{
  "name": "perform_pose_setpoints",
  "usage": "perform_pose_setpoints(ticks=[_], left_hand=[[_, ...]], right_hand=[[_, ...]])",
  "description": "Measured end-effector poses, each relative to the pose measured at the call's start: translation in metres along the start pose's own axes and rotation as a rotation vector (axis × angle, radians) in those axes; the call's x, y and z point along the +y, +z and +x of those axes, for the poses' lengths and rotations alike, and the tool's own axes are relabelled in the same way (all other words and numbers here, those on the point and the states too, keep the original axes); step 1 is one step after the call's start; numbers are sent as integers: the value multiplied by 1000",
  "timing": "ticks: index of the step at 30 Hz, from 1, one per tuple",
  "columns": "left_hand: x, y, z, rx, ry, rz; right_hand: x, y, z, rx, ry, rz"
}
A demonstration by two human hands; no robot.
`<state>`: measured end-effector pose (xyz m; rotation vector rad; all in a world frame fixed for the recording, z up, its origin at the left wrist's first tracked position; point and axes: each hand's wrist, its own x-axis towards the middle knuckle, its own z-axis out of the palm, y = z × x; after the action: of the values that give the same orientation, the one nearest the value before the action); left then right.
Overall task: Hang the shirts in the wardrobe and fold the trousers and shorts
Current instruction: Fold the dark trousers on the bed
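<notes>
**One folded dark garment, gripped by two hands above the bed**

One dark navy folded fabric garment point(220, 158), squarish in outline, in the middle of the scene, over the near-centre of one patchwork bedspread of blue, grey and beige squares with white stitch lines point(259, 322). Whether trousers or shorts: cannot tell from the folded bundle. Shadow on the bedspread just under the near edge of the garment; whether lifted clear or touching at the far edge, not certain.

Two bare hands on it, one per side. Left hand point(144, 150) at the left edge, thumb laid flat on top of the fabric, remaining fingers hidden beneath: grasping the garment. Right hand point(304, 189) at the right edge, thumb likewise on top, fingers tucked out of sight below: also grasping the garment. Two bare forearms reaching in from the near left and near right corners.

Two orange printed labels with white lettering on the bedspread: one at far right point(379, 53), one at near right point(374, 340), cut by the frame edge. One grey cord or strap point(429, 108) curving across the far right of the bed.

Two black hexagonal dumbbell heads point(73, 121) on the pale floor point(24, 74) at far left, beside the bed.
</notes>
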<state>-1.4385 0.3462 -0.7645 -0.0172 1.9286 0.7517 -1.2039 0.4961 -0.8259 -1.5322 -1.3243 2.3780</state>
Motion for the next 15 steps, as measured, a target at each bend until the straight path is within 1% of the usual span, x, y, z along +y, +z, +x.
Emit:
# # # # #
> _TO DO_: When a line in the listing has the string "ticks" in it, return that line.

> _WRITTEN ANSWER_:
  "usage": "perform_pose_setpoints(ticks=[_], left_hand=[[_, ...]], right_hand=[[_, ...]])",
  "timing": "ticks: index of the step at 30 Hz, from 1, one per tuple",

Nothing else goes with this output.